# Task description:
A faithful copy is required: transcribe each line below exactly, minus the pictures.

-=-=-=-=-

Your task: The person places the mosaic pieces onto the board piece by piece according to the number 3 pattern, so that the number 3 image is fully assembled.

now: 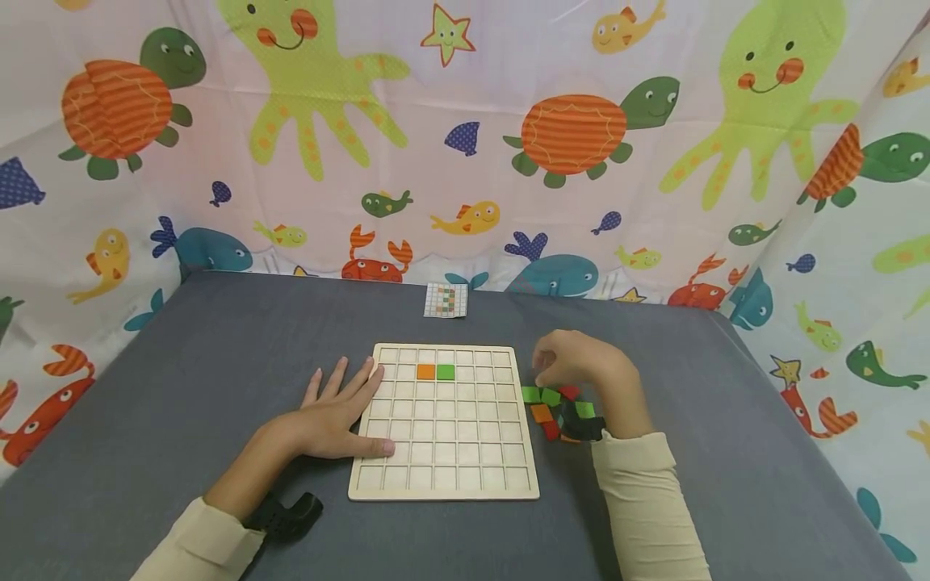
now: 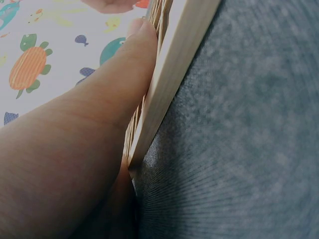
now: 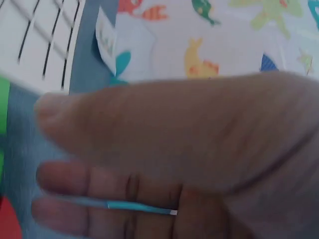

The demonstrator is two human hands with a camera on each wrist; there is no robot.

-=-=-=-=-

# Problem solution:
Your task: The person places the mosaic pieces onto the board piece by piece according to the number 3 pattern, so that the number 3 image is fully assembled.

now: 
now: 
now: 

The demonstrator is two human hands with a camera on each wrist; there is no robot.

Nothing more is required for this answer.